[[ Provided records, beginning ]]
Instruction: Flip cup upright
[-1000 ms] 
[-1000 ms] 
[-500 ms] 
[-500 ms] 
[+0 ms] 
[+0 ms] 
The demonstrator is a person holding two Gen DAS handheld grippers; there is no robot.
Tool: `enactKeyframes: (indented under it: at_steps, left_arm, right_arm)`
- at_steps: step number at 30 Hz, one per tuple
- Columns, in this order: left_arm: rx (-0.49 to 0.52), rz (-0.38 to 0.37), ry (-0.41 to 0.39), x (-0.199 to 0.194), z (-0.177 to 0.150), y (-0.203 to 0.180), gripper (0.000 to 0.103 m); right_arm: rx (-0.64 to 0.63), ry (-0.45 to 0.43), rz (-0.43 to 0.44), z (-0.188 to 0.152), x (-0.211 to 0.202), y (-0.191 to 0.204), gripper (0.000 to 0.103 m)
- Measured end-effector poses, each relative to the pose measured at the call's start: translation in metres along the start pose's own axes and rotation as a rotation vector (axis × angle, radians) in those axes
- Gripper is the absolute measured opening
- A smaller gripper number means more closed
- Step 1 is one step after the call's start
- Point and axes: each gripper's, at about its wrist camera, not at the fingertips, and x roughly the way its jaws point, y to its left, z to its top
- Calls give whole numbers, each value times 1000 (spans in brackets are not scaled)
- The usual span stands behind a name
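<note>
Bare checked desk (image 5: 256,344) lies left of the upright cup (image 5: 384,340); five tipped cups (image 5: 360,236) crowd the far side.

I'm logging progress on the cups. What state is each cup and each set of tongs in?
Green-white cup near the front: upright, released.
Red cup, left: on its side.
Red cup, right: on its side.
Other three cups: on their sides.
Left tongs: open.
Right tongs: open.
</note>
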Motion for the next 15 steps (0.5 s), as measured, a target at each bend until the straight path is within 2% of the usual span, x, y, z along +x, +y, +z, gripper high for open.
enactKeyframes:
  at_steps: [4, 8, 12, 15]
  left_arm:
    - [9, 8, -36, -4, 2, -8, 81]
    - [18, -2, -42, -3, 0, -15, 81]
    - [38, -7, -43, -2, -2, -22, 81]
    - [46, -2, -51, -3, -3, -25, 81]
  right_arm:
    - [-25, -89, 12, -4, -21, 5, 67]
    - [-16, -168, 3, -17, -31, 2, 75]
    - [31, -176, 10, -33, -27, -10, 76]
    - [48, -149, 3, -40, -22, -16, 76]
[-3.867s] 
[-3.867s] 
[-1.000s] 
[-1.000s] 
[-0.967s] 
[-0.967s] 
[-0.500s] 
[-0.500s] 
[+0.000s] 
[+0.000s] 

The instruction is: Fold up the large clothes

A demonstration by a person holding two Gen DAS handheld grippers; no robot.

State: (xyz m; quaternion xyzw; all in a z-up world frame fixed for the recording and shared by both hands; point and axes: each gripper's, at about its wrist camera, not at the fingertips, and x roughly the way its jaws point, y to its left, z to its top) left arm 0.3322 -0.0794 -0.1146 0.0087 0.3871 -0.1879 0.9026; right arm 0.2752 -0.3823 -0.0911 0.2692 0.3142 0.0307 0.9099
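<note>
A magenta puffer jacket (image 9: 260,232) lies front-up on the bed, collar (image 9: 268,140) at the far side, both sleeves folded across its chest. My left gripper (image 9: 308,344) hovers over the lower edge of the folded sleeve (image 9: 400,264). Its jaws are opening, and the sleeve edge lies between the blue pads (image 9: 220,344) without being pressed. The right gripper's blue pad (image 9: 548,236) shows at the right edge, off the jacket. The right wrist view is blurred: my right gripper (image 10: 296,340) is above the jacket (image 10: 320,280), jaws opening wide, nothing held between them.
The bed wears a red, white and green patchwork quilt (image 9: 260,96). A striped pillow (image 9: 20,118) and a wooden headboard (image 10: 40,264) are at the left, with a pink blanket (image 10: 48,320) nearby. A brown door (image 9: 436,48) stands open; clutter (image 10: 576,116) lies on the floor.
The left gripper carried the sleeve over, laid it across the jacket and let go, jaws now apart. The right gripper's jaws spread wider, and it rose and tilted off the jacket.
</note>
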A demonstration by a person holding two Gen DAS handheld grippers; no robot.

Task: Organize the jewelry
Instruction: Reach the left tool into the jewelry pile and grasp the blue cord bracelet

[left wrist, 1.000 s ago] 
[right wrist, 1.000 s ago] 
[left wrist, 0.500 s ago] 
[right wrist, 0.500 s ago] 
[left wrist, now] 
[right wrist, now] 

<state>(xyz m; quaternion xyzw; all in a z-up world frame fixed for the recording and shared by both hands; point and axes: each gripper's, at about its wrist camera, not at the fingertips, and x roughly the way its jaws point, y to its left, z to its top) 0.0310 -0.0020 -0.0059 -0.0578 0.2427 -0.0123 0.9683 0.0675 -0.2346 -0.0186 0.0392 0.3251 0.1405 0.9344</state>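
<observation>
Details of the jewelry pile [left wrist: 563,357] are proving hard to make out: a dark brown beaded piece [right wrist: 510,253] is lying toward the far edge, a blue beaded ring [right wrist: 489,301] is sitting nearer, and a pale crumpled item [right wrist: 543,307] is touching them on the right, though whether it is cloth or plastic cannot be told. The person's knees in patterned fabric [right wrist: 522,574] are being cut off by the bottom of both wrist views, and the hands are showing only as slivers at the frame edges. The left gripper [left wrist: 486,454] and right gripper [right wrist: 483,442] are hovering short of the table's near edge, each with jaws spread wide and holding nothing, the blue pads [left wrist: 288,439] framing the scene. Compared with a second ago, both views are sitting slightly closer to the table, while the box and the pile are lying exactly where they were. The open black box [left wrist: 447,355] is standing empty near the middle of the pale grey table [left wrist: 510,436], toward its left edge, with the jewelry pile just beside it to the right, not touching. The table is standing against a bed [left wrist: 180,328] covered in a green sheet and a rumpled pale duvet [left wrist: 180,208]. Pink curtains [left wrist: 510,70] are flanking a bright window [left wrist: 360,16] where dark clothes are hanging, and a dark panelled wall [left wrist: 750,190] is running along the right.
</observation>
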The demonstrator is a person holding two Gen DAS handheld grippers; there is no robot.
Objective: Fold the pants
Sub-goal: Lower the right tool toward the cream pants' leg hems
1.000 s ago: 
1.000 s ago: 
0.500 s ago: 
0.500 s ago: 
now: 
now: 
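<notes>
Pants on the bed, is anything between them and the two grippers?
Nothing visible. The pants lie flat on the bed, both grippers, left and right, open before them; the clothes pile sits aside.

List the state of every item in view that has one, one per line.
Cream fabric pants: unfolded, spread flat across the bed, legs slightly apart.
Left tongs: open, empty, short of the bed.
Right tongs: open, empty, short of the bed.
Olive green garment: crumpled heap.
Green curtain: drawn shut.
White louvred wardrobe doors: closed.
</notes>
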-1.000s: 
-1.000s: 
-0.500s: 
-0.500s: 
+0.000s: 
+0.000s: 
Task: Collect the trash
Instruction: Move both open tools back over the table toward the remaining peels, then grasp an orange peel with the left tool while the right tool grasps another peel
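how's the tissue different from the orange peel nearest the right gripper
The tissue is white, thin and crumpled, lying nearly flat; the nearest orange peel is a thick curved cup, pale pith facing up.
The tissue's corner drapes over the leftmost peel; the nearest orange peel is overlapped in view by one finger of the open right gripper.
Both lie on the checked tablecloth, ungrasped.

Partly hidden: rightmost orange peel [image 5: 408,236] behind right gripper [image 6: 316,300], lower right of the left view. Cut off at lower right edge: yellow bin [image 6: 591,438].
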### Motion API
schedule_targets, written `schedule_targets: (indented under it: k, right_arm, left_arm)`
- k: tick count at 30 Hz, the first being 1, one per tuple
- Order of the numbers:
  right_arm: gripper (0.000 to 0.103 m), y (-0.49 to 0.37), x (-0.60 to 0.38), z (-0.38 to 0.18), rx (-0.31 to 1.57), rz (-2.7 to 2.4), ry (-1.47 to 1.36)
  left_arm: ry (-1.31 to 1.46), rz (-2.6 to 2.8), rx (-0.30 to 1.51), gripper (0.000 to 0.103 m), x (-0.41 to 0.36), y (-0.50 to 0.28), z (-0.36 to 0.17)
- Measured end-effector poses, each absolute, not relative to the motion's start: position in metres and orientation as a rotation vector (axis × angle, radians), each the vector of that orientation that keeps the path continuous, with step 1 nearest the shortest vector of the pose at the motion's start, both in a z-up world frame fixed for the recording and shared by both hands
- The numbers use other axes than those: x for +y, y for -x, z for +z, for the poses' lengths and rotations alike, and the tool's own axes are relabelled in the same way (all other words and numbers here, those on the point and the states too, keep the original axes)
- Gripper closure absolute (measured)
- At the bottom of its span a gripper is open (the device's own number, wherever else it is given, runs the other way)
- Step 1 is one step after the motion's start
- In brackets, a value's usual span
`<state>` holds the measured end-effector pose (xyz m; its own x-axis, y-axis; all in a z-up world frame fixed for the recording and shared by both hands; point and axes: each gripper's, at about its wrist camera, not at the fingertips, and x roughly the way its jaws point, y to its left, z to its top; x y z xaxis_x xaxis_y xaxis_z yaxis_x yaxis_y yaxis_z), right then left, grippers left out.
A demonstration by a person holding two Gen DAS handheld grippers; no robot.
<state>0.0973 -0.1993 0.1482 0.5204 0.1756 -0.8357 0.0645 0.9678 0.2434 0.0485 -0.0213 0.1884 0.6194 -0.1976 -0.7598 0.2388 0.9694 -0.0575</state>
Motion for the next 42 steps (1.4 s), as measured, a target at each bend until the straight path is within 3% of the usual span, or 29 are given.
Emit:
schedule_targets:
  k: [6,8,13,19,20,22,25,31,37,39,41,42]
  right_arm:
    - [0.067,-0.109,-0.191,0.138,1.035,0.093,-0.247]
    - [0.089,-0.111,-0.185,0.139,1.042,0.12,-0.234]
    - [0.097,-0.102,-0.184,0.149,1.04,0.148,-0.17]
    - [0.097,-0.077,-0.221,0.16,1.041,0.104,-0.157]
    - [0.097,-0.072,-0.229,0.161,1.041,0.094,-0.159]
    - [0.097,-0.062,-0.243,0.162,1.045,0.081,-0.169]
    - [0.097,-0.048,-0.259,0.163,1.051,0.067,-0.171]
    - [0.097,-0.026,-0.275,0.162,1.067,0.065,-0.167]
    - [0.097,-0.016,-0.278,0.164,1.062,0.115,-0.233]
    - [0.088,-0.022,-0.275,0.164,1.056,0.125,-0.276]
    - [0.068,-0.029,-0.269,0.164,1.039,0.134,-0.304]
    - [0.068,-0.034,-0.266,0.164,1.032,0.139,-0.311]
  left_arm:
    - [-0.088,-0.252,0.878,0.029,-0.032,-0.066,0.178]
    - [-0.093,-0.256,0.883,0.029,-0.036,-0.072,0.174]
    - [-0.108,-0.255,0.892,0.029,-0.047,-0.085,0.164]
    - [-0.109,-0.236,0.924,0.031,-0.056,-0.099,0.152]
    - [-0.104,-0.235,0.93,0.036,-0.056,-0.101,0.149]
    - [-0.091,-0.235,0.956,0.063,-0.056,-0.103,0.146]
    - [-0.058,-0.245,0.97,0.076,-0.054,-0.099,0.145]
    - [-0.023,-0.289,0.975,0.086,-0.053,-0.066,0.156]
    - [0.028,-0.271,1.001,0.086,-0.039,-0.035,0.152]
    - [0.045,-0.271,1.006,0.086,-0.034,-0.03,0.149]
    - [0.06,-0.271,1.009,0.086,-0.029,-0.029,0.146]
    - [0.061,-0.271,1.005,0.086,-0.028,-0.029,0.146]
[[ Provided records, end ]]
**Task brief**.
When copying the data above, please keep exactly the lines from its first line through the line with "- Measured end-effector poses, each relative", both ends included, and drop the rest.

**Answer area**.
Instruction: Flip cup upright
[-1000 ms] 
[-1000 ms] 
[-500 ms] 
[-500 ms] 
[+0 ms] 
[+0 ms] 
The demonstrator is a person holding two Gen DAS handheld grippers; there is no robot.
Tool: `enactKeyframes: (indented under it: at_steps, left_arm, right_arm)`
- at_steps: step number at 30 Hz, one per tuple
- Columns, in this order: left_arm: rx (-0.49 to 0.52), rz (-0.38 to 0.37), ry (-0.41 to 0.39), x (-0.199 to 0.194), z (-0.177 to 0.150), y (-0.203 to 0.180), gripper (0.000 to 0.103 m); right_arm: rx (-0.64 to 0.63), ry (-0.45 to 0.43), rz (-0.43 to 0.44), z (-0.188 to 0.152), x (-0.211 to 0.202), y (-0.191 to 0.204), gripper (0.000 to 0.103 m)
- Measured end-effector poses, each relative to the pose measured at the call's start: translation in metres along the start pose's own axes and rotation as a rotation vector (axis × angle, radians) in those axes

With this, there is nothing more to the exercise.